* Assignment *
In the material below, find the span from the line with "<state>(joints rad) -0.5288" to the line with "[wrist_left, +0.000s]" and transcribe only those lines, exactly, ends included, without the pictures.
####
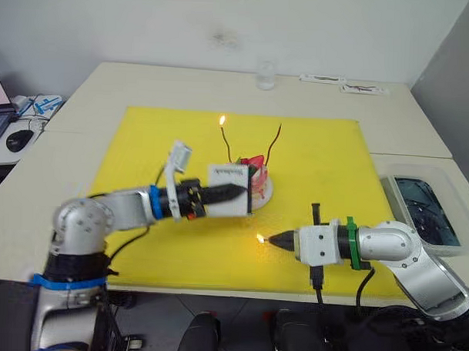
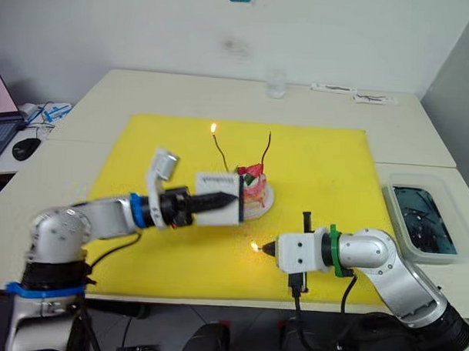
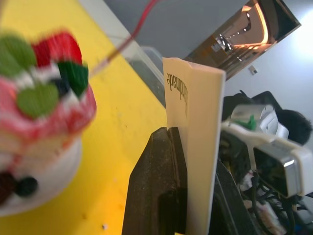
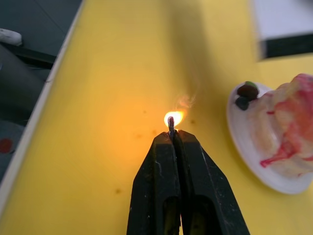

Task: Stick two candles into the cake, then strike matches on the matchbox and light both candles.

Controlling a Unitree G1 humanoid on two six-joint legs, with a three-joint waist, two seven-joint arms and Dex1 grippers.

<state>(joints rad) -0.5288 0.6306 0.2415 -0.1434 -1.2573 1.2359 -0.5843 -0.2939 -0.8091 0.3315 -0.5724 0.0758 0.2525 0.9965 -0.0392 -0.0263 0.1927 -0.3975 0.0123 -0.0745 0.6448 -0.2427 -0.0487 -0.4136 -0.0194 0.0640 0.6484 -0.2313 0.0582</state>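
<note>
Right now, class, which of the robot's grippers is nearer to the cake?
Left. The left gripper holds the matchbox right beside the cake; the right gripper, pinching a burning match, is farther off over the yellow mat.

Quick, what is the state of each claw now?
Left claw: closed on the matchbox.
Right claw: closed on a burning match.

Cake (image 1: 257,180) centre of mat (image 1: 328,148), two candles (image 1: 224,140) in it; matchbox (image 1: 228,189) w/ left gripper (image 1: 232,192) just left; right gripper (image 1: 272,240) w/ match (image 4: 171,123) in front.
</note>
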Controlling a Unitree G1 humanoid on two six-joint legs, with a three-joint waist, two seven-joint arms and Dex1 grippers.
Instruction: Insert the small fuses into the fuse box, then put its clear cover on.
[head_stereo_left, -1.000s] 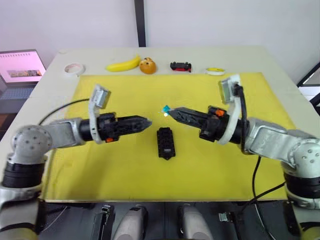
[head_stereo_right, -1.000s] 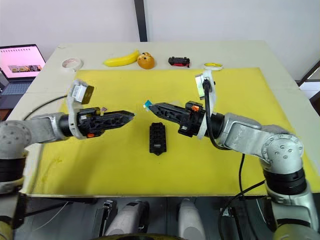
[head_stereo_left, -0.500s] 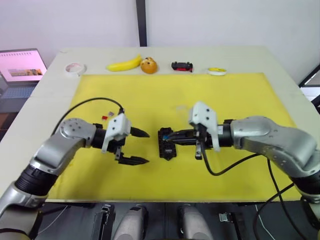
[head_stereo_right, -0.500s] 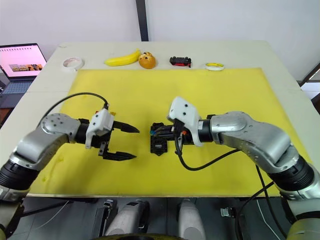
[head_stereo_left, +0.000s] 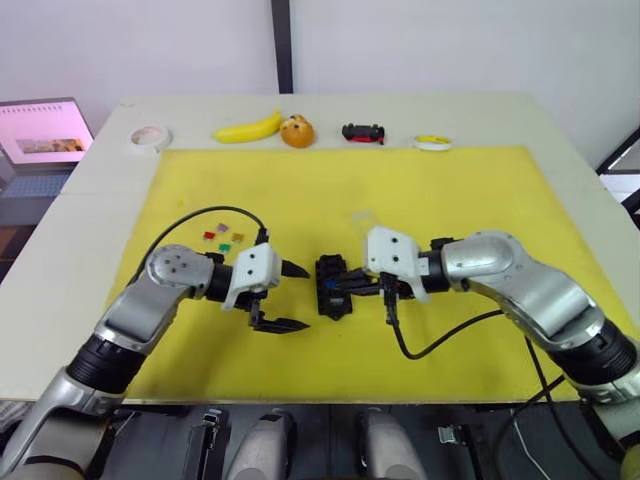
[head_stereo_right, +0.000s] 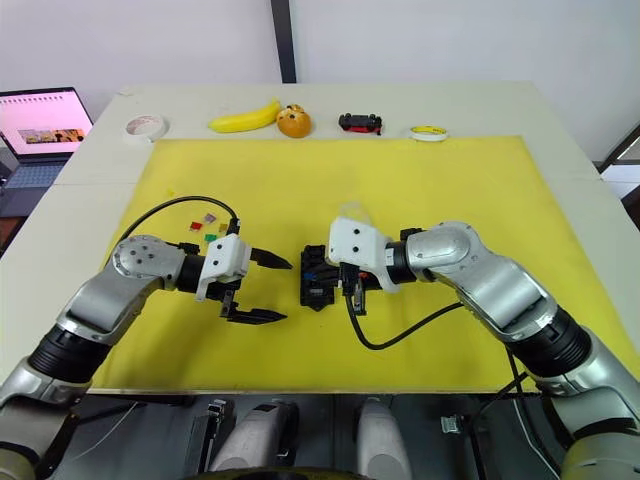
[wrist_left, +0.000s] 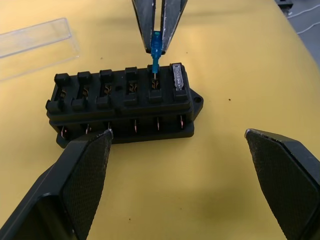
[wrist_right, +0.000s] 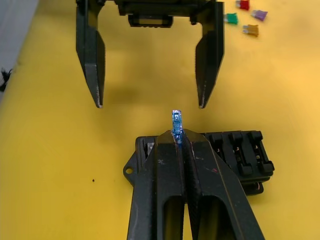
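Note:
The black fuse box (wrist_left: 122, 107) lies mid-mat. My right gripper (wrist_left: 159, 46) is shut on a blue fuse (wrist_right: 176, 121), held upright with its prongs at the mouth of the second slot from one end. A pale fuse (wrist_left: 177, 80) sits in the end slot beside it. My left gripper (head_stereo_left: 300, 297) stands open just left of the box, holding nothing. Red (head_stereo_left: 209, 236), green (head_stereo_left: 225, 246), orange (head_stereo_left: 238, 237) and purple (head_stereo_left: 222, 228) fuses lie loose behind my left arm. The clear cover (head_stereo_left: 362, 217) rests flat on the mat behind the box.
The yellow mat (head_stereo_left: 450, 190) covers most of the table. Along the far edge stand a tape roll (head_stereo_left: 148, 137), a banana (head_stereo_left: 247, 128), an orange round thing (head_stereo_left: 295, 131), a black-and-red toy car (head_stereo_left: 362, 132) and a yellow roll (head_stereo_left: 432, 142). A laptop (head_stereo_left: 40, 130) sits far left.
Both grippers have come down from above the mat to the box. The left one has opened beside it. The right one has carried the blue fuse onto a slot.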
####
* Exercise response *
<state>(joints rad) -0.5288 0.6306 0.2415 -0.1434 -1.2573 1.2359 -0.5843 -0.2939 -0.8091 0.3315 -0.5724 0.0758 0.2525 0.9965 -0.0392 -0.0263 0.1927 -0.3975 0.0123 -0.0745 0.6448 -0.2427 -0.0487 -0.4136 -0.0194 0.0640 0.6484 -0.2313 0.0582</state>
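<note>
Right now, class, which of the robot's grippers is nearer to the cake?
Left. The left gripper holds the matchbox right beside the cake; the right gripper, pinching a burning match, is farther off over the yellow mat.

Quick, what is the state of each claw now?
Left claw: closed on the matchbox.
Right claw: closed on a burning match.

Cake (image 1: 257,180) centre of mat (image 1: 328,148), two candles (image 1: 224,140) in it; matchbox (image 1: 228,189) w/ left gripper (image 1: 232,192) just left; right gripper (image 1: 272,240) w/ match (image 4: 171,123) in front.
</note>
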Controlling a Unitree G1 humanoid on two six-joint legs, with a three-joint waist, two seven-joint arms and Dex1 grippers.
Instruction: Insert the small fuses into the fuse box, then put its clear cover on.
[head_stereo_left, -1.000s] 
[head_stereo_right, -1.000s] 
[head_stereo_left, -0.500s] 
[head_stereo_right, -0.500s] 
[head_stereo_left, +0.000s] 
[head_stereo_right, +0.000s] 
[wrist_left, +0.000s] 

With that, the output is complete.